Le Stamp Act de 1765, impôt indirect sur les marchandises, suscita un mécontentement populaire et la formation du parti des Fils de la Liberté.
La tension entre les colons et les troupes britanniques s'accrut lorsque le Parlement obligea la population à fournir des vivres et des munitions àux troupes britanniques en garnison. L'opposition au gouvernement se traduisit, en 1774, par le sabordage d'un transbordeur de thé dans le port de New York.
Après la déclaration d'Indépendance, signée le 4 juillet 1776, la population new-yorkaise resta divisée entre les partisans de la révolution, et les loyalistes demeurés fidèles à la couronne britannique.
Les troupes républicaines de George Washington furent battues par les britanniques les 26 et
27 août 1776 lors de la bataille de Brooklyn.
A l'automne, après la bataille des hauts de Harlem (21 septembre 1776), un incendie dévasta une grande partie de New York.
George Washington tenta de reprendre la ville le 16 novembre 1776 mais il fut battu à Fort Washington.
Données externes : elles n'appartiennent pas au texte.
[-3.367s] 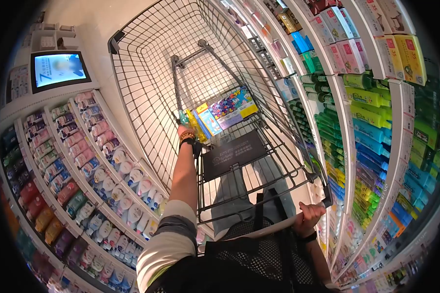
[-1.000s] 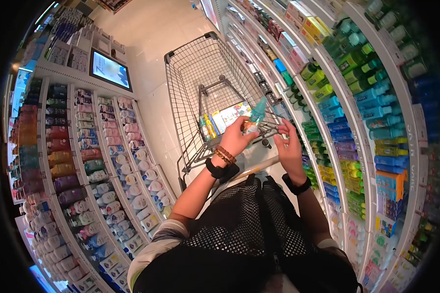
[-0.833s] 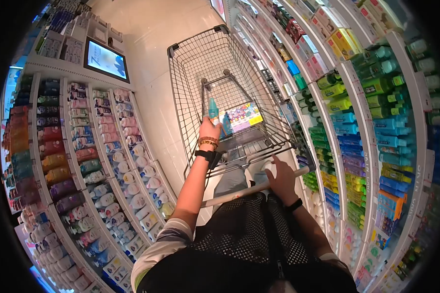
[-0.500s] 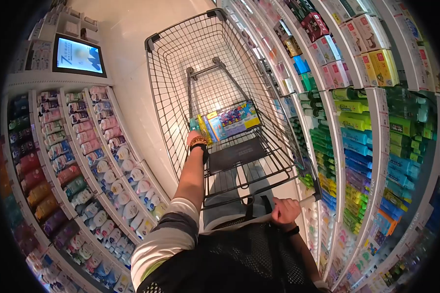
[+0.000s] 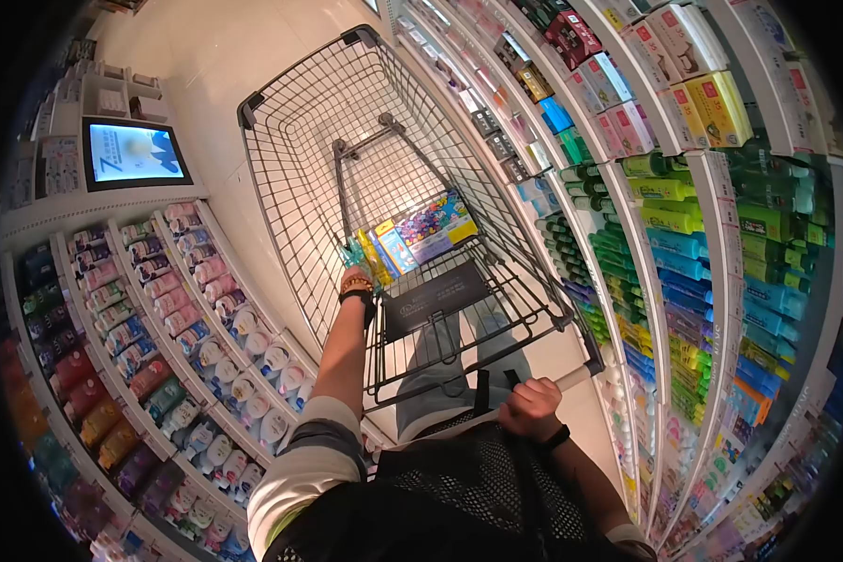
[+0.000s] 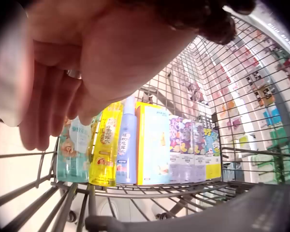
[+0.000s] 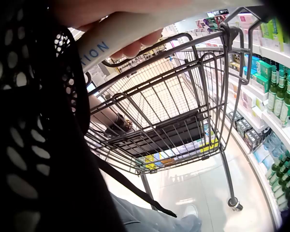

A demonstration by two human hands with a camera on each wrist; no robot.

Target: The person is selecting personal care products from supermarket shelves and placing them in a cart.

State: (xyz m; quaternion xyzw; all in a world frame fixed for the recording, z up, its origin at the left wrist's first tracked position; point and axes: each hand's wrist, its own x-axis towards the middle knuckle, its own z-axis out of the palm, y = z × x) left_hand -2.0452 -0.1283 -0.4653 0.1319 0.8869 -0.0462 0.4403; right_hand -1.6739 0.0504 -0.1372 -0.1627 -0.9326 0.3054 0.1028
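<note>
My left hand (image 5: 357, 278) reaches down into the shopping cart, at the left end of a row of goods. In the left wrist view its fingers (image 6: 55, 106) hang loosely, overlapping the top of a teal bottle with a rose label (image 6: 73, 162). That bottle stands upright beside a yellow bottle (image 6: 104, 150), a periwinkle bottle (image 6: 127, 152) and a yellow-edged box (image 6: 154, 145). Colourful purple packs (image 6: 183, 154) finish the row. My right hand (image 5: 532, 409) grips the cart handle (image 5: 576, 377), its fingers curled over the bar.
The wire cart (image 5: 272, 206) has a dark fold-down panel (image 5: 436, 298) near the handle. Shelves of bottles (image 5: 674, 272) curve close along the right, and shelves of pouches and pump bottles (image 5: 150, 384) along the left. A lit screen (image 5: 136, 153) stands at the back left.
My left hand has carried the teal bottle from above the handle down to the row's left end in the cart. My right hand, raised and open before, has come to hold the handle.
</note>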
New York, bastion des loyalistes, détenait le plus grand nombre de prisonniers de guerre américains.
La ville restera aux mains des anglais jusqu'en 1783.
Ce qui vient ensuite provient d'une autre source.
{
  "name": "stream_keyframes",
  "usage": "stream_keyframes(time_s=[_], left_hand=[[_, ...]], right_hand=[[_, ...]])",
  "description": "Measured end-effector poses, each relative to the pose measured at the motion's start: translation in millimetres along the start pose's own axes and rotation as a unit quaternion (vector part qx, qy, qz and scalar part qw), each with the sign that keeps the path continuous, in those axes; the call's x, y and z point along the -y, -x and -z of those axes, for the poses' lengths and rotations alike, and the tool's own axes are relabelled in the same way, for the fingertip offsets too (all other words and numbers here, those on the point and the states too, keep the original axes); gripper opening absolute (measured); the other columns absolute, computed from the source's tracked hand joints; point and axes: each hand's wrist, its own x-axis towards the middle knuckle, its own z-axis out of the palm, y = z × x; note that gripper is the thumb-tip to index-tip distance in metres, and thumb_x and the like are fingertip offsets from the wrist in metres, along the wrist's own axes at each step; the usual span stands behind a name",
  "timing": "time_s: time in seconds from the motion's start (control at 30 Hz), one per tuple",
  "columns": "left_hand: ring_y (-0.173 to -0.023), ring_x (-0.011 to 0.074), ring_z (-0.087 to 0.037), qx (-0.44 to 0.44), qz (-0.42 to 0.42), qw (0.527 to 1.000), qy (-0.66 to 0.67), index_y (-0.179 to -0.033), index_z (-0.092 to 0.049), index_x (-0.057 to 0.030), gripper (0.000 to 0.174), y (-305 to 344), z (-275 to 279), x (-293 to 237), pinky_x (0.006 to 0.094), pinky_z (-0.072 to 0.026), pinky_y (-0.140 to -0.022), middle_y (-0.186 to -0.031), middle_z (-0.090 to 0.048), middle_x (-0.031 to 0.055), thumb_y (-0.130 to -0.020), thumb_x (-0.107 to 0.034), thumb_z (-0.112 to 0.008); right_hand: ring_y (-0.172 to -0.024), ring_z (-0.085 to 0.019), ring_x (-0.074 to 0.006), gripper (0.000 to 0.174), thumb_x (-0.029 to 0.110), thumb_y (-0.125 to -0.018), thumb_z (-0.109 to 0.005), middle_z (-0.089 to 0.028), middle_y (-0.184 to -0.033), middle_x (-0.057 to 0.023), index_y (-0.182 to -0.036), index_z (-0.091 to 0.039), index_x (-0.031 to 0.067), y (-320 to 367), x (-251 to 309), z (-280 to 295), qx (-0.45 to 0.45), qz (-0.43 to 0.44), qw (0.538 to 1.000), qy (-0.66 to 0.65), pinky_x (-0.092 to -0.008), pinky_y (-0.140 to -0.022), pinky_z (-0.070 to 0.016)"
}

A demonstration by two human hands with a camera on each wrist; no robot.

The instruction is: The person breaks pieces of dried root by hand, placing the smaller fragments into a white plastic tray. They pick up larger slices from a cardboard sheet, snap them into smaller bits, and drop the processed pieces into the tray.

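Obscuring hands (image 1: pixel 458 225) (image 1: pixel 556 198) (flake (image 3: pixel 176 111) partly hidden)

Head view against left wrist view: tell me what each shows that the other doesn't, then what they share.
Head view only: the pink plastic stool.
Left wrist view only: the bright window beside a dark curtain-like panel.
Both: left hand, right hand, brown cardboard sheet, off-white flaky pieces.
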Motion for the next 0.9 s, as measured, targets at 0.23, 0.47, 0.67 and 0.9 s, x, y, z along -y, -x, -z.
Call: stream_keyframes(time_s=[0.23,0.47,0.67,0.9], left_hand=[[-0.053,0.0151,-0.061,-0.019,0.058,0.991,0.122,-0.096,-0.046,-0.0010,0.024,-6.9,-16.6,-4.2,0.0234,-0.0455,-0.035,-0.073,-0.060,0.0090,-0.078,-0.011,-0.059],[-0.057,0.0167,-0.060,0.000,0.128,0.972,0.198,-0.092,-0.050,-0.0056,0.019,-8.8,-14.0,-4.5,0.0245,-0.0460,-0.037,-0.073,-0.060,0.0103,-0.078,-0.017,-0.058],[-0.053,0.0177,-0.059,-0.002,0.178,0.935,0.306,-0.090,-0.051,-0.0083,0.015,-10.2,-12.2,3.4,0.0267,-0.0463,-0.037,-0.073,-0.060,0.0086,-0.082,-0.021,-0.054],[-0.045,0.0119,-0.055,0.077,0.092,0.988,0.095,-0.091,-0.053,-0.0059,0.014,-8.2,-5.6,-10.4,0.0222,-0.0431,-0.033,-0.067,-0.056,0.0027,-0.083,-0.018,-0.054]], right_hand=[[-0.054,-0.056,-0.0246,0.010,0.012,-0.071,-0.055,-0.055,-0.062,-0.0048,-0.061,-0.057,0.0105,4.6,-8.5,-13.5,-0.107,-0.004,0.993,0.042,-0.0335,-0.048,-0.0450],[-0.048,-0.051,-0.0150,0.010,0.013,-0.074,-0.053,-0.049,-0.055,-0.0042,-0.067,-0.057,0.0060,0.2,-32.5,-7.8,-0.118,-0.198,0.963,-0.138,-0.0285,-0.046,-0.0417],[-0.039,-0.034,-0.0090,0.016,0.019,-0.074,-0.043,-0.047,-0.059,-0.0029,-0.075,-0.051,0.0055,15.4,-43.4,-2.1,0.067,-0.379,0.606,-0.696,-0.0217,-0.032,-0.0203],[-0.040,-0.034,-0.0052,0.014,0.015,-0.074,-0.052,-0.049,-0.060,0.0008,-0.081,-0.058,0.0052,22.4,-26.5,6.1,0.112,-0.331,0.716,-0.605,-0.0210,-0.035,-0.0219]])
Le 19 octobre 1781 eut lieu la Bataille de Yorktown, opposant, en Virginie, huit mille soldats anglais à six milles insurgés américains auquels vinrent s'ajouter les volontaires de La Fayette et cinq mille soldats du corps expéditionnaire français.
Yorktown marqua la reddition des Anglais qui durent évacuer le territoire. Georges Washington entra triomphalement à New York pour assister au départ des dernières troupes britanniques le 16 novembre 1783.
Héros de la guerre d'Indépendance, co-rédacteur de la constitution, George Washington reçut son investiture comme premier président des Etats-Unis au Federal Hall le 30 avril 1789.
New York devint pour un an la capitale fédérale.